Recruiting Hostetler to UD
Hostetler became interested in agricultural research by accident. As an undergraduate, she had her eye on dental school. However, after joining a genomics lab that worked in maize and sorghum to gain undergraduate research experience, her interest in the research took off.
While pursuing her doctorate at West Virginia University, Hostetler, who was investigating the whole plant response to abiotic stress in sorghum, attended an international maize genetics conference where she listened to UD’s Erin Sparks explain her research on brace roots. Hostetler was curious, posing several questions to the UD faculty member. Sparks recognized Hostetler’s research talent and successfully recruited her to a postdoctoral position with the UD Department of Plant and Soil Sciences in 2020.

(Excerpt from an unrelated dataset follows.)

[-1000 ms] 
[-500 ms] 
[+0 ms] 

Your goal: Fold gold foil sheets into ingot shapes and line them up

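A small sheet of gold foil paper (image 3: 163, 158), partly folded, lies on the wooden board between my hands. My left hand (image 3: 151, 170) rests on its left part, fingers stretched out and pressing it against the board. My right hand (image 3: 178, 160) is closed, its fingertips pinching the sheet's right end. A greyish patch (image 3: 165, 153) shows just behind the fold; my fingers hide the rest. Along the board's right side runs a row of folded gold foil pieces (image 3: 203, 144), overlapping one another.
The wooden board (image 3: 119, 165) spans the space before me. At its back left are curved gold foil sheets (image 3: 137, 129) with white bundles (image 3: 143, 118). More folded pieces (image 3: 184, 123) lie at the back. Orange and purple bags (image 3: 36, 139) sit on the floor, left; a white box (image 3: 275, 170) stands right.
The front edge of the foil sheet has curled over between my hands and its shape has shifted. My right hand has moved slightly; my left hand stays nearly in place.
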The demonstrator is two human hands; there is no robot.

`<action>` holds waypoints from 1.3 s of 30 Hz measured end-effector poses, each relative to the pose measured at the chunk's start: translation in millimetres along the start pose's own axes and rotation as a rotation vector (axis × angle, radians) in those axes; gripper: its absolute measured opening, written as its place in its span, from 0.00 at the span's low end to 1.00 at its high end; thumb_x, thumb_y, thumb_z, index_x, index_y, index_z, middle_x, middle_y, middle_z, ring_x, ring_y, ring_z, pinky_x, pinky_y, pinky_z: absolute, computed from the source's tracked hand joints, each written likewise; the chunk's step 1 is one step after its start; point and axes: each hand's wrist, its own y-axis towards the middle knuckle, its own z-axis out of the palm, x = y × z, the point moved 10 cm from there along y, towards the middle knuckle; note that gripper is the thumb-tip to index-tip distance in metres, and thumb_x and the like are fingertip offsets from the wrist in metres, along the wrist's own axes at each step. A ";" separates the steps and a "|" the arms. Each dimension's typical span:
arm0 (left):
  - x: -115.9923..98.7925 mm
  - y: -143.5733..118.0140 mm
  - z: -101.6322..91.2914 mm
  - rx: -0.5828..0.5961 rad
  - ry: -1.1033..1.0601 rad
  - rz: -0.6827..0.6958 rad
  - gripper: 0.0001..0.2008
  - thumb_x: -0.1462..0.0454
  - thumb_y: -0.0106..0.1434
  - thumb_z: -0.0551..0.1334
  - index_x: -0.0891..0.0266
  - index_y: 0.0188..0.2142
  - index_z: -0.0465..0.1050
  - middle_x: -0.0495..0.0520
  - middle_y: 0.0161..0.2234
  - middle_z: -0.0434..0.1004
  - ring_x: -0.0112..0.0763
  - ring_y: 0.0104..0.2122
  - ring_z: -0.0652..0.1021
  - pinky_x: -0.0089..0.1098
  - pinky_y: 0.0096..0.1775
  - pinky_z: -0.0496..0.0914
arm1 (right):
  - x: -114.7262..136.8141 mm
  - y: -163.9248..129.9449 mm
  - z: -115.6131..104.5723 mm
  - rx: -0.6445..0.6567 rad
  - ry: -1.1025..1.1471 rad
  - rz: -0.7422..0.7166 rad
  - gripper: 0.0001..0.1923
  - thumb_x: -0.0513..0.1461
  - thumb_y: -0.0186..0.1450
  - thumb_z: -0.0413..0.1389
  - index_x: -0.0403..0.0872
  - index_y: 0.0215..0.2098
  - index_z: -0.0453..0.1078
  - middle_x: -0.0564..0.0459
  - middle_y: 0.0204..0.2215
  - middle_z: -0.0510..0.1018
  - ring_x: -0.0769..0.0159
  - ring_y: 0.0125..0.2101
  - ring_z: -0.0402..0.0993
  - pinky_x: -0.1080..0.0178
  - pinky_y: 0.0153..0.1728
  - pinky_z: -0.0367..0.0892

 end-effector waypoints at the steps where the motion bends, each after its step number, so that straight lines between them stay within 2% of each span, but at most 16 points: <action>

Hostetler is a master of many trades in the Sparks Lab, including large-scale data analysis, manuscript preparation, field collections and lab management.
A national fellowship
Now with the UD Sparks Lab, Hostetler was awarded a prestigious two-year U.S. Department of Agriculture National Institute of Food and Agriculture Postdoctoral Fellowship. Dedicated to studying root lodging, she’ll use the funding to investigate sorghum — another important cereal crop.
Sorghum is emerging as an alternative cereal crop due to its resilience in harsh environments. But like corn, sorghum suffers from significant lodging which impacts efficient production. Hostetler will extend her work from maize to analyze traits key to root lodging resistance in sorghum, and identify the shared genetic basis of these traits.
Taking the research a step further, she hopes to identify how the function and development of these traits is impacted in response to salt stress. Salt tolerance in crops is particularly relevant in Delaware. The rising sea-level is causing saltwater intrusion, which is limiting the land area where farmers can grow crops.
“In environments with saltier soils, are these brace roots performing as well as they were in an area where there were not salty soils?” Hostetler said. “Storm systems are causing more root lodging, but they are also causing changes in stressors like salt and drought.”
Sparks has high praise for Hostetler, who published a record three papers since she started in June 2020.
“Dr. Hostetler has been a valuable and productive member of my lab,” Sparks said. “I am delighted that she has received such a prestigious fellowship and will continue in the lab to expand our work from maize into sorghum.”